Saved entries:

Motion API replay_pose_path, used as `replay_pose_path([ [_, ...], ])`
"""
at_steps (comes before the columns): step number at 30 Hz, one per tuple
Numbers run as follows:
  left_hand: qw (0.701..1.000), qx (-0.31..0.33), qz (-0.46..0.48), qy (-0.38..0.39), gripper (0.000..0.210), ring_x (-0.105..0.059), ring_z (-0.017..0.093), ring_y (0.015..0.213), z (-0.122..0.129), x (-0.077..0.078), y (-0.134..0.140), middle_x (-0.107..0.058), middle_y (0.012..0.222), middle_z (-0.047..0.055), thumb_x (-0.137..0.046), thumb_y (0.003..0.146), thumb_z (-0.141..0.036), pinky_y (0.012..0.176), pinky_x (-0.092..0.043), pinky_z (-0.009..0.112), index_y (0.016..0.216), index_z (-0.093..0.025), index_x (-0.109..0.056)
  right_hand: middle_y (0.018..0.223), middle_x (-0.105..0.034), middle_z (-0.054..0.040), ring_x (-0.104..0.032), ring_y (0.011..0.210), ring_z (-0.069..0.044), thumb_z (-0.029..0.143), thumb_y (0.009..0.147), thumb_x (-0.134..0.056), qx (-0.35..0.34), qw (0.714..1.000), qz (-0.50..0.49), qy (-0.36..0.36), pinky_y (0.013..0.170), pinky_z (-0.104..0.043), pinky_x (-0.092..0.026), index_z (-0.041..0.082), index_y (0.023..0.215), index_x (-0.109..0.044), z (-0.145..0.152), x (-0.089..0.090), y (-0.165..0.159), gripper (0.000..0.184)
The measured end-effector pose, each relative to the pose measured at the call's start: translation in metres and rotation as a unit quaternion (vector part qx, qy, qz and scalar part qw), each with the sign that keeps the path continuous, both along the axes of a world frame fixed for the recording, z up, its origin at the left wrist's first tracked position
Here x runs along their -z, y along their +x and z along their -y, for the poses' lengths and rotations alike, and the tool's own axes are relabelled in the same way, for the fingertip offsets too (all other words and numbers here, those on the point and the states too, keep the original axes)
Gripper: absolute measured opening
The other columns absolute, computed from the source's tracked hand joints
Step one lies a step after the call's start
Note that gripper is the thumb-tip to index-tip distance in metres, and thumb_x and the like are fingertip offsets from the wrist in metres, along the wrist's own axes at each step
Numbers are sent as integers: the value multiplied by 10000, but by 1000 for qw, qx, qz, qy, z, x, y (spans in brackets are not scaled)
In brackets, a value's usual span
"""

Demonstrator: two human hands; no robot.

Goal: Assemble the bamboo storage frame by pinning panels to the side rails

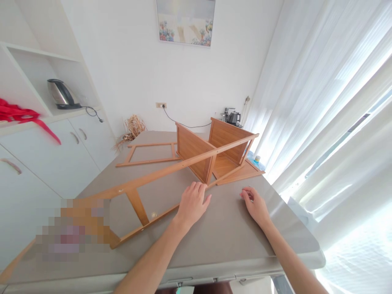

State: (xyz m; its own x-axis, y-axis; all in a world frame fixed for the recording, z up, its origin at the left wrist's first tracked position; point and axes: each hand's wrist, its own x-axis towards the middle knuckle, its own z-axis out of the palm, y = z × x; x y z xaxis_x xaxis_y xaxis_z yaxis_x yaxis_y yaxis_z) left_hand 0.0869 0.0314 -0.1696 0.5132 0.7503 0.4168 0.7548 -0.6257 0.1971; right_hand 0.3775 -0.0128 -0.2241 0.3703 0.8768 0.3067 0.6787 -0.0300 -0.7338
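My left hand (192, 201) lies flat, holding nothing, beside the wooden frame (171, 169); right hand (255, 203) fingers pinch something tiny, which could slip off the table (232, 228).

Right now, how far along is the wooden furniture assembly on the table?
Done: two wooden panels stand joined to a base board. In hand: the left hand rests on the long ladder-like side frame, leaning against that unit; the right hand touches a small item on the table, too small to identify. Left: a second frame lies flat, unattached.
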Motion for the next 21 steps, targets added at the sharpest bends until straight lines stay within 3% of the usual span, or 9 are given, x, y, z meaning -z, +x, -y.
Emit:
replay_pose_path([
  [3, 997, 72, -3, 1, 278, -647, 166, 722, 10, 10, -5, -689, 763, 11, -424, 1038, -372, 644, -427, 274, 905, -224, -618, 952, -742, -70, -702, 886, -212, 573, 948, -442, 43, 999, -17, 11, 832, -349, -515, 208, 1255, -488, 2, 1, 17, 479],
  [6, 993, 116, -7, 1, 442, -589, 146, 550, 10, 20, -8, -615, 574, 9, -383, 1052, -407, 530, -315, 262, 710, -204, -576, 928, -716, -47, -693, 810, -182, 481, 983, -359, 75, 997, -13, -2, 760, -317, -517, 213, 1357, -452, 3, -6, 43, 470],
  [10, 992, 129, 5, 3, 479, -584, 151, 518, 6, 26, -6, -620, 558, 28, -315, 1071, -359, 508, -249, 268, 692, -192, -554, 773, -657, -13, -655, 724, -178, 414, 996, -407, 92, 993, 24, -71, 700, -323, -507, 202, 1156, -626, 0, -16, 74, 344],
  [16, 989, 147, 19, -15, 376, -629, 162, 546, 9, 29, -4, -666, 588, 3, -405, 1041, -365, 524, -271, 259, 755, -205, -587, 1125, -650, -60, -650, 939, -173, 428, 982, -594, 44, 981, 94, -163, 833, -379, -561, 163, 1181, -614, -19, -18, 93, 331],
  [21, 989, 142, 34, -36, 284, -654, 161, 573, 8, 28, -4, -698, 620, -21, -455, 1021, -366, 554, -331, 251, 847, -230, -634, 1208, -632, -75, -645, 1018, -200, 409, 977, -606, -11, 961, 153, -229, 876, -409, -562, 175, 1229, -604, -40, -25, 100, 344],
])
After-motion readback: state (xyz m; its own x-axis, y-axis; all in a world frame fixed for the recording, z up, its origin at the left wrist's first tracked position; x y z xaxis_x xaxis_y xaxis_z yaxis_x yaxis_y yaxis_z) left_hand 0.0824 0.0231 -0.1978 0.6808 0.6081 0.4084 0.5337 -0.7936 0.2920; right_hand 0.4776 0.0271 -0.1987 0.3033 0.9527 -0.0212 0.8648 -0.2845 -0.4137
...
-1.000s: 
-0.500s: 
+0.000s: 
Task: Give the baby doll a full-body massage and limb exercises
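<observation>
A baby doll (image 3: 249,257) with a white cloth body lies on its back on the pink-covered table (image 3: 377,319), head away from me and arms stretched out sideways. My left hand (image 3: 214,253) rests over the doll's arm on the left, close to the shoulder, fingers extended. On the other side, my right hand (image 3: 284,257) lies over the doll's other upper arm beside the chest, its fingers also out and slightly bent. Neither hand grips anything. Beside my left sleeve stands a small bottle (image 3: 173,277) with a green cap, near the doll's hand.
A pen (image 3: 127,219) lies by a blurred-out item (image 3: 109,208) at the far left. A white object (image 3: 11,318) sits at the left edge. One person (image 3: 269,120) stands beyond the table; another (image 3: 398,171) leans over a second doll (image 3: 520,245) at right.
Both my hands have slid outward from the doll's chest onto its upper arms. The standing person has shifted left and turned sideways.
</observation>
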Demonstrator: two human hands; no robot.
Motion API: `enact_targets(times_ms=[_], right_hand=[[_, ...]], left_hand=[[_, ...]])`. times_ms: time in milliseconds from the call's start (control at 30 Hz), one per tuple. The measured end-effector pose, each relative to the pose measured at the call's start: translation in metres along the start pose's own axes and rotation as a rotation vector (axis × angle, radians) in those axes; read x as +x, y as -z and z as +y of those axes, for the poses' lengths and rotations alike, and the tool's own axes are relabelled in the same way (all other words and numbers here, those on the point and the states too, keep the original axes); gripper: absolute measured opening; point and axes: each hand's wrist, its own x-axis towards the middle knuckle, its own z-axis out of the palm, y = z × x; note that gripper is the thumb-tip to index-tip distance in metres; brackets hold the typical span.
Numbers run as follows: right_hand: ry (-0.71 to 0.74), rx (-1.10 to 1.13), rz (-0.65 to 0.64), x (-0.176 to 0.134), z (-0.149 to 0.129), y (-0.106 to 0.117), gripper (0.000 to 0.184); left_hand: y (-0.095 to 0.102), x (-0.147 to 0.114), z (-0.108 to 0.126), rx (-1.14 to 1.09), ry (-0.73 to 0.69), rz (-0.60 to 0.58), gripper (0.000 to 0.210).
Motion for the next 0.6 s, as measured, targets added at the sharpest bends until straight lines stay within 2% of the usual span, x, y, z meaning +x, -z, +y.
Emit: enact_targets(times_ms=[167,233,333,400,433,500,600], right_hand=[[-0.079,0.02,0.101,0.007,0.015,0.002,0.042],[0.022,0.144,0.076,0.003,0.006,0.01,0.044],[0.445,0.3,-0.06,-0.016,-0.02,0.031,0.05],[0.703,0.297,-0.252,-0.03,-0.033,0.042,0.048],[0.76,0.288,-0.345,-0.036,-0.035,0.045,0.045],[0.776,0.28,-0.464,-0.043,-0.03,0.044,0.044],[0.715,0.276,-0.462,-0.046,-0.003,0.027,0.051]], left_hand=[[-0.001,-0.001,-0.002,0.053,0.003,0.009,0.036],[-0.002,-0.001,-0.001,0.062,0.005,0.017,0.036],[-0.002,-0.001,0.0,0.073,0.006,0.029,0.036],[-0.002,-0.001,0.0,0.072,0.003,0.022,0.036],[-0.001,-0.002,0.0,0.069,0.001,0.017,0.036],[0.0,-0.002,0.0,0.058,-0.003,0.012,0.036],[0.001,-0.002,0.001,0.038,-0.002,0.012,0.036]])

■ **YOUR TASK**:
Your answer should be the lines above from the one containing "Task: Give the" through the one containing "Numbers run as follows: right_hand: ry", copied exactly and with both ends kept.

■ **RESULT OF THE EXERCISE**:
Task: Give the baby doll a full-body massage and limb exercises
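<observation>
A baby doll (image 3: 249,257) with a white cloth body lies on its back on the pink-covered table (image 3: 377,319), head away from me and arms stretched out sideways. My left hand (image 3: 214,253) rests over the doll's arm on the left, close to the shoulder, fingers extended. On the other side, my right hand (image 3: 284,257) lies over the doll's other upper arm beside the chest, its fingers also out and slightly bent. Neither hand grips anything. Beside my left sleeve stands a small bottle (image 3: 173,277) with a green cap, near the doll's hand.
A pen (image 3: 127,219) lies by a blurred-out item (image 3: 109,208) at the far left. A white object (image 3: 11,318) sits at the left edge. One person (image 3: 269,120) stands beyond the table; another (image 3: 398,171) leans over a second doll (image 3: 520,245) at right.
Both my hands have slid outward from the doll's chest onto its upper arms. The standing person has shifted left and turned sideways.
</observation>
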Demonstrator: two human hands; no robot.
Motion API: `enact_targets(times_ms=[_], right_hand=[[_, ...]], left_hand=[[_, ...]])`. times_ms: time in milliseconds from the call's start (control at 30 Hz), one per tuple. The measured end-effector pose, each relative to the pose measured at the call's start: translation in metres along the start pose's own axes and rotation as a rotation vector (axis × angle, radians) in those axes; read x as +x, y as -z and z as +y of those axes, for the poses' lengths and rotations alike, and the tool's own axes are relabelled in the same way (all other words and numbers here, those on the point and the states too, keep the original axes); gripper: absolute measured opening; point and axes: each hand's wrist, its own x-axis towards the middle knuckle, its own z-axis out of the palm, y = z × x; note that gripper is the thumb-tip to index-tip distance in metres; brackets hold the typical span.
Numbers run as follows: right_hand: ry (-0.71 to 0.74), rx (-1.10 to 1.13), rz (-0.65 to 0.64), x (-0.176 to 0.134), z (-0.149 to 0.129), y (-0.106 to 0.117), gripper (0.000 to 0.184); left_hand: y (-0.095 to 0.102), x (-0.147 to 0.114), z (-0.108 to 0.126), rx (-1.14 to 1.09), ry (-0.73 to 0.69), rz (-0.60 to 0.58), gripper (0.000 to 0.210).

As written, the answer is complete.